/---

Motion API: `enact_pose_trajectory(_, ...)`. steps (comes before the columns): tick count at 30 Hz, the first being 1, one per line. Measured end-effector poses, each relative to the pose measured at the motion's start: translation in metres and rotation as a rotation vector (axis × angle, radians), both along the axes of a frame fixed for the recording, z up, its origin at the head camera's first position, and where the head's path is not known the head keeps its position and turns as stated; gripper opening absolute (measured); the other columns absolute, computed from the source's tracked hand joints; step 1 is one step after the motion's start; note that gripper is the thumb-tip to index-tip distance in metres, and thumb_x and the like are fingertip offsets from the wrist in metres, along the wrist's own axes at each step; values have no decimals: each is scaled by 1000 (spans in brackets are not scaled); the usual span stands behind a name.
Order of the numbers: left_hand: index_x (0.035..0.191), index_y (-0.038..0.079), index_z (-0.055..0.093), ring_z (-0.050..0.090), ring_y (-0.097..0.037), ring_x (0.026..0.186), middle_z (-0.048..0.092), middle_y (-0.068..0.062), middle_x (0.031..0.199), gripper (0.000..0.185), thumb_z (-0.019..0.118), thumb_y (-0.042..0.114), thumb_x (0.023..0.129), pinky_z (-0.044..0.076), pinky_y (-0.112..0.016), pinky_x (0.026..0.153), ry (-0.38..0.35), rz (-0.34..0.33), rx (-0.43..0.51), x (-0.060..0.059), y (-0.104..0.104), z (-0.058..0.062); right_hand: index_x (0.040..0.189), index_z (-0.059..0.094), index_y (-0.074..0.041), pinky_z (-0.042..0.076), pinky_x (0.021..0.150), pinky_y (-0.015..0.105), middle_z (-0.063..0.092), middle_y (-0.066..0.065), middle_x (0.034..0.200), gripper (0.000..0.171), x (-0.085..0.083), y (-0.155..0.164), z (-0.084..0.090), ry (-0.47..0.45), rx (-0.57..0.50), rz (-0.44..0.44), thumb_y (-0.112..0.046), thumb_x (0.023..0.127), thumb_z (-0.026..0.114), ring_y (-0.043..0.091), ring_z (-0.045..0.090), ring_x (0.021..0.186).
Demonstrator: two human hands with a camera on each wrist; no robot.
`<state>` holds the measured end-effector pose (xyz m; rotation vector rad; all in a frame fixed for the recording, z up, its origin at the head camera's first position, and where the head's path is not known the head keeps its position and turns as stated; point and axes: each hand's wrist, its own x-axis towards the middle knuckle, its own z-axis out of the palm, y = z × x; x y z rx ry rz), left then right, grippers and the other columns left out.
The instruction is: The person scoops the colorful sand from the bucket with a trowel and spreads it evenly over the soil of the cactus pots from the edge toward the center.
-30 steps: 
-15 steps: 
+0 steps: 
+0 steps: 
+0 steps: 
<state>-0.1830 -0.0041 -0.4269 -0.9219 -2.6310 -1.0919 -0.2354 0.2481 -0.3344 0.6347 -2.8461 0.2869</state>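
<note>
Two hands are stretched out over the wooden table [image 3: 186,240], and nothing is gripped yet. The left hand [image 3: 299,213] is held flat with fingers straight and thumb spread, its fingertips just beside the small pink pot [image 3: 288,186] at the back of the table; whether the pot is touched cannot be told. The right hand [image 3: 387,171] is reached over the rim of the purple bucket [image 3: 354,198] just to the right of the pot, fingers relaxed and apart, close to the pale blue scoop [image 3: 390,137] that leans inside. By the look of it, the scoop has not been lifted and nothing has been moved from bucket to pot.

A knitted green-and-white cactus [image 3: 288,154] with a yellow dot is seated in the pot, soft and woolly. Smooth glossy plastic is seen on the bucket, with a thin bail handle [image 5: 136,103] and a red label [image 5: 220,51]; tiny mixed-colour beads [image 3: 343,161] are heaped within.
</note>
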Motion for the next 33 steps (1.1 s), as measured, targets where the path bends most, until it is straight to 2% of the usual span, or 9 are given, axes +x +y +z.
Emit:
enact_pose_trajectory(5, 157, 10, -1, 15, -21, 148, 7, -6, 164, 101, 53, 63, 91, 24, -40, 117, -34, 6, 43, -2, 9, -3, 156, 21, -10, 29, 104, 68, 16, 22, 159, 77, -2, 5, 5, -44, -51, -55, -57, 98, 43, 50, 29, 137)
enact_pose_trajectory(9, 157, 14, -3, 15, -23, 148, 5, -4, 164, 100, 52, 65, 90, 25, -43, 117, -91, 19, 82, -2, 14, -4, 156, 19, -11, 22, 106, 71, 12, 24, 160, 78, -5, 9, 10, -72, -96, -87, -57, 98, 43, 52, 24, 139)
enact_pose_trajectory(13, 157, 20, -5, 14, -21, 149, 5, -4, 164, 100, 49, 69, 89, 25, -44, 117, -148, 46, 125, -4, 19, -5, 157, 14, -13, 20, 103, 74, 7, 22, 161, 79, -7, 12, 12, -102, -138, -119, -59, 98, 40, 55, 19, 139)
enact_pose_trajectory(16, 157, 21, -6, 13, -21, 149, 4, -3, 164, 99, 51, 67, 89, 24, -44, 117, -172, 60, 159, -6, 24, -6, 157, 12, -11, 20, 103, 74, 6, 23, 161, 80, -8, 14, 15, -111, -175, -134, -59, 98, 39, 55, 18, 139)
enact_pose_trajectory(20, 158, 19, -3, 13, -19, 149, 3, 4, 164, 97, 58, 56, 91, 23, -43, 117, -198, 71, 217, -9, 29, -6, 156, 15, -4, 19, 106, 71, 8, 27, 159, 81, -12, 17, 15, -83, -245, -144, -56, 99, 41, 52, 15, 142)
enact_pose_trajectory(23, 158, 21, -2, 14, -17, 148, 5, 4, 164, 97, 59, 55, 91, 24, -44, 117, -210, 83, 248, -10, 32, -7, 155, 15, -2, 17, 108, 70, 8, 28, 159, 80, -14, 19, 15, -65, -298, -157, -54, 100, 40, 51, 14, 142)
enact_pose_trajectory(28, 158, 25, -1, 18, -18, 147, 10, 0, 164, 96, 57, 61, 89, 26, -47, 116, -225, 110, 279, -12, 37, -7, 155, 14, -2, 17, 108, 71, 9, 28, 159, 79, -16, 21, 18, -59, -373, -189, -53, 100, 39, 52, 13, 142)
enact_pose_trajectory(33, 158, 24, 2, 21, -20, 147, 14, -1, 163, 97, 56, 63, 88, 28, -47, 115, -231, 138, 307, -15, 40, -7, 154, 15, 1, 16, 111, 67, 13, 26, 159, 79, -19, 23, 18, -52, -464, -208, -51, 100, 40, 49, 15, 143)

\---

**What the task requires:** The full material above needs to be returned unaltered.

**Expected answer:**
Motion API: `enact_pose_trajectory(_, ...)`. steps (comes before the columns): tick count at 30 Hz, the first being 1, one per line. Measured end-effector poses, each relative to the pose measured at the motion's start: translation in metres and rotation as a rotation vector (axis × angle, radians), both along the axes of a frame fixed for the recording, z up, its origin at the head camera's first position, and where the head's path is not known the head keeps its position and turns as stated; gripper opening absolute (measured); the other columns absolute, computed from the source's tracked hand joints; step 1 is one step after the motion's start; note that gripper is the thumb-tip to index-tip distance in metres, and thumb_x and the like are fingertip offsets from the wrist in metres, along the wrist's own axes at each step; values have no decimals: each is scaled by 1000 (spans in brackets are not scaled); the usual span stands behind a name.
Order of the numbers: left_hand: index_x (0.035..0.191), index_y (-0.038..0.079), index_z (-0.055..0.093), ring_z (-0.050..0.090), ring_y (-0.097..0.037), ring_x (0.026..0.186), middle_z (-0.048..0.092), middle_y (-0.068..0.062), middle_x (0.031..0.199), gripper (0.000..0.185), thumb_z (-0.019..0.118), thumb_y (-0.042..0.114), thumb_x (0.023..0.129), pinky_z (-0.044..0.076), pinky_y (-0.112..0.016), pinky_x (0.026..0.153), ry (-0.38..0.35), rz (-0.34..0.33), rx (-0.43..0.51), x (-0.060..0.059), y (-0.104..0.104), z (-0.058..0.062); right_hand: index_x (0.040..0.189), index_z (-0.059..0.094), index_y (-0.074..0.041), pinky_z (-0.042..0.076), pinky_x (0.021..0.150), pinky_y (-0.015..0.105), middle_z (-0.063..0.092), middle_y (-0.066..0.065), middle_x (0.034..0.200), gripper (0.000..0.171), x (-0.085..0.083), y (-0.155..0.164), z (-0.084..0.090), ry (-0.47..0.45), rx (-0.57..0.50), rz (-0.44..0.44), thumb_y (-0.112..0.046), thumb_x (0.023..0.127), thumb_z (-0.026..0.114), ring_y (-0.043..0.091), ring_z (-0.045..0.090), ring_x (0.021..0.186).
Demonstrator: two human hands with a camera on each wrist; no robot.
`<state>` holds the measured end-effector pose (xyz m; rotation vector rad; all in a frame fixed for the recording, z up, its origin at the head camera's first position, and where the head's path is not known the head keeps its position and turns as stated; point and axes: each hand's wrist, its own x-axis towards the middle knuckle, its own z-axis out of the palm, y = z × x; x y z rx ry rz), left then right, grippers and the other columns left out.
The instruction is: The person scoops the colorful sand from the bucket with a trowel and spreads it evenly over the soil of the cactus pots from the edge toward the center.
-30 steps: 
-15 steps: 
+0 steps: 
+0 steps: 
+0 steps: 
<state>-0.1830 -0.0041 -0.4269 -0.9219 -2.6310 -1.0919 -0.2354 0.2481 -0.3344 0.6347 -2.8461 0.2869</state>
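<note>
Two hands are stretched out over the wooden table [image 3: 186,240], and nothing is gripped yet. The left hand [image 3: 299,213] is held flat with fingers straight and thumb spread, its fingertips just beside the small pink pot [image 3: 288,186] at the back of the table; whether the pot is touched cannot be told. The right hand [image 3: 387,171] is reached over the rim of the purple bucket [image 3: 354,198] just to the right of the pot, fingers relaxed and apart, close to the pale blue scoop [image 3: 390,137] that leans inside. By the look of it, the scoop has not been lifted and nothing has been moved from bucket to pot.

A knitted green-and-white cactus [image 3: 288,154] with a yellow dot is seated in the pot, soft and woolly. Smooth glossy plastic is seen on the bucket, with a thin bail handle [image 5: 136,103] and a red label [image 5: 220,51]; tiny mixed-colour beads [image 3: 343,161] are heaped within.
</note>
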Motion for the next 33 steps (1.1 s), as measured, targets where the path bends most, until it is straight to 2% of the usual span, or 9 are given, axes +x +y +z.
Emit:
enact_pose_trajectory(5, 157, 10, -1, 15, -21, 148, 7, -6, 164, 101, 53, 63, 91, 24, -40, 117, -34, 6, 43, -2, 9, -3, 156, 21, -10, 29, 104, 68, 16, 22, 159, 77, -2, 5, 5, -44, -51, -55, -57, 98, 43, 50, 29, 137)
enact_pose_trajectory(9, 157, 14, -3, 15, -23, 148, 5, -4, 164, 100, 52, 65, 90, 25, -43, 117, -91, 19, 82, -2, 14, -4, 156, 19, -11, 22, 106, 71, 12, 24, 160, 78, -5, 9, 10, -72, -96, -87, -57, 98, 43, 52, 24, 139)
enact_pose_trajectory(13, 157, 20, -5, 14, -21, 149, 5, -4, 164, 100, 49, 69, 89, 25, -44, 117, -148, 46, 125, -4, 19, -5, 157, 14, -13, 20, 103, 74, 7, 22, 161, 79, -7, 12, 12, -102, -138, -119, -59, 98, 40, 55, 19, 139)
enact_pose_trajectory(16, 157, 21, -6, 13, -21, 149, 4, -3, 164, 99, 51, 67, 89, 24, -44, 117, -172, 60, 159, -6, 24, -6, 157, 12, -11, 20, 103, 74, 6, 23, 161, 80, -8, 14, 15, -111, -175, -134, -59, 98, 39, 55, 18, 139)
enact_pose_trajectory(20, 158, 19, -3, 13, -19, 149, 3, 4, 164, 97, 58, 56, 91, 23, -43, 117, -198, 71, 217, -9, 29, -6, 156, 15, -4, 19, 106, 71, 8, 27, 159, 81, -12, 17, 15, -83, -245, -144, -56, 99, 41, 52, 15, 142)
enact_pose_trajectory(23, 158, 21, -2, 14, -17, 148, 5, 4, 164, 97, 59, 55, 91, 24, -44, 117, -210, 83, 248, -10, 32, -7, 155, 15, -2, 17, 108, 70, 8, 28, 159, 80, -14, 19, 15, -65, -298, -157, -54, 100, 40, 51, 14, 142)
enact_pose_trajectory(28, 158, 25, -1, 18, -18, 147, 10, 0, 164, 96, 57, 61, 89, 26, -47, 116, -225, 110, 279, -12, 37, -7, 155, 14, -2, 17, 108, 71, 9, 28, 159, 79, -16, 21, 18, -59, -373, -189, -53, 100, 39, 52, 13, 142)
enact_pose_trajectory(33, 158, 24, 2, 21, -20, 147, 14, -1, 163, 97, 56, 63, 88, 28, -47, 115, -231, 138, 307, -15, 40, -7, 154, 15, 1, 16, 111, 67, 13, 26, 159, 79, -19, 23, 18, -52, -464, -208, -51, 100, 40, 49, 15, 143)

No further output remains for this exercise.